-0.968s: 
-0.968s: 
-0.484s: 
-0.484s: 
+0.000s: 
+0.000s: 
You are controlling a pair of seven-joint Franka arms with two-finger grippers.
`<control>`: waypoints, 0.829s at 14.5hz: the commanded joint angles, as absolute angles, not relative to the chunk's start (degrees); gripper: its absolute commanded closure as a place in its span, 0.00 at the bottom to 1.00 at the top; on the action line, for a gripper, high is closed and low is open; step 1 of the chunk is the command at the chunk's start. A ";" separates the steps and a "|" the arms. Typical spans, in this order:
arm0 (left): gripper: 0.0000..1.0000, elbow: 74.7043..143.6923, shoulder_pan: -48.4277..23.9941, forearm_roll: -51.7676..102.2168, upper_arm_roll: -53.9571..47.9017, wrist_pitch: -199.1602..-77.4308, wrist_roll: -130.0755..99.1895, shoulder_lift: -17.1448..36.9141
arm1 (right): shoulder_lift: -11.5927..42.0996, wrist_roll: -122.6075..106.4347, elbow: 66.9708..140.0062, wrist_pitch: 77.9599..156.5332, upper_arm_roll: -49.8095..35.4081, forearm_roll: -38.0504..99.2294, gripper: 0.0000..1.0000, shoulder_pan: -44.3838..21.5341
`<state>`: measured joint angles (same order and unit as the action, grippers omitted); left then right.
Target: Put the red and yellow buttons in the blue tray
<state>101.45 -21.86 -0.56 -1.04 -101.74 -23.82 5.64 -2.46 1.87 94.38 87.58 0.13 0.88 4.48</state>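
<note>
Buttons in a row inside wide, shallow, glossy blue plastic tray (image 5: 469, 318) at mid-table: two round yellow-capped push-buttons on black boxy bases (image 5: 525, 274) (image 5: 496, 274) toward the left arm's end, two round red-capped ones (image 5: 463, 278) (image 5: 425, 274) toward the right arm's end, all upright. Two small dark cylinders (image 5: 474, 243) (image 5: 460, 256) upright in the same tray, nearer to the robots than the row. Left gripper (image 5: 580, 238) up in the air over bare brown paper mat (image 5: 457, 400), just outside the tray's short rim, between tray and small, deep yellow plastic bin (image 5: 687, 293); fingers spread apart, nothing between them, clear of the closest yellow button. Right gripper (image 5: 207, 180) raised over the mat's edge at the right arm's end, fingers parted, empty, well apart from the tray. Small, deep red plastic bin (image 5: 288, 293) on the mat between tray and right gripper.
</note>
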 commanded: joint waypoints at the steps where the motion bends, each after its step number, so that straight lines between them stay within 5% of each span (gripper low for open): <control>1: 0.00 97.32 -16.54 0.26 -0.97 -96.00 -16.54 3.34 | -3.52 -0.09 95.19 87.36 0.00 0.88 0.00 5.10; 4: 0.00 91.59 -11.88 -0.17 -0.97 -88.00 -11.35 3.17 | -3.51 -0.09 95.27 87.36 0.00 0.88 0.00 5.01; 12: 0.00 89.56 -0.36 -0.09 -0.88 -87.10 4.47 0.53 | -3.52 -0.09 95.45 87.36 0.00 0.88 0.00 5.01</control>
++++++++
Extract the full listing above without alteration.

→ **TASK RESULT**:
-0.968s: 
-0.968s: 
-0.484s: 
-0.484s: 
+0.000s: 
+0.000s: 
You are controlling a pair of seven-joint Franka arms with two-finger grippers.
`<control>`: waypoints, 0.829s at 14.5hz: the commanded joint angles, as absolute angles, not relative to the chunk's start (degrees); gripper: its absolute commanded closure as a place in its span, 0.00 at the bottom to 1.00 at the top; on the action line, for a gripper, high is closed and low is open; step 1 of the chunk is the command at the chunk's start. A ";" separates the steps and a "|" the arms. Typical spans, in this order:
arm0 (left): gripper: 0.0000..1.0000, elbow: 74.7043..143.6923, shoulder_pan: -48.4277..23.9941, forearm_roll: -51.7676..102.2168, upper_arm_roll: -53.9571..47.9017, wrist_pitch: -199.1602..-77.4308, wrist_roll: -130.0755..99.1895, shoulder_lift: -17.1448..36.9141
arm1 (right): shoulder_lift: -11.5927..42.0996, wrist_roll: -122.6075..106.4347, elbow: 66.9708..140.0062, wrist_pitch: 77.9599..156.5332, upper_arm_roll: -49.8095..35.4081, forearm_roll: -38.0504..99.2294, gripper: 0.0000..1.0000, shoulder_pan: -44.3838..21.5341
`<state>`: measured joint angles (same order and unit as the action, grippers omitted); left then right.
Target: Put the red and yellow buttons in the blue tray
<state>101.45 -21.86 -0.56 -1.04 -101.74 -23.82 5.64 -2.46 1.87 94.38 87.58 0.13 0.88 4.48</state>
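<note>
Buttons in a row inside wide, shallow, glossy blue plastic tray (image 5: 469, 318) at mid-table: two round yellow-capped push-buttons on black boxy bases (image 5: 525, 274) (image 5: 496, 274) toward the left arm's end, two round red-capped ones (image 5: 463, 278) (image 5: 425, 274) toward the right arm's end, all upright. Two small dark cylinders (image 5: 474, 243) (image 5: 460, 256) upright in the same tray, nearer to the robots than the row. Left gripper (image 5: 580, 238) up in the air over bare brown paper mat (image 5: 457, 400), just outside the tray's short rim, between tray and small, deep yellow plastic bin (image 5: 687, 293); fingers spread apart, nothing between them, clear of the closest yellow button. Right gripper (image 5: 207, 180) raised over the mat's edge at the right arm's end, fingers parted, empty, well apart from the tray. Small, deep red plastic bin (image 5: 288, 293) on the mat between tray and right gripper.
</note>
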 commanded: joint waypoints at the steps where the motion bends, each after its step number, so that straight lines between them stay within 5% of each span (gripper low for open): <control>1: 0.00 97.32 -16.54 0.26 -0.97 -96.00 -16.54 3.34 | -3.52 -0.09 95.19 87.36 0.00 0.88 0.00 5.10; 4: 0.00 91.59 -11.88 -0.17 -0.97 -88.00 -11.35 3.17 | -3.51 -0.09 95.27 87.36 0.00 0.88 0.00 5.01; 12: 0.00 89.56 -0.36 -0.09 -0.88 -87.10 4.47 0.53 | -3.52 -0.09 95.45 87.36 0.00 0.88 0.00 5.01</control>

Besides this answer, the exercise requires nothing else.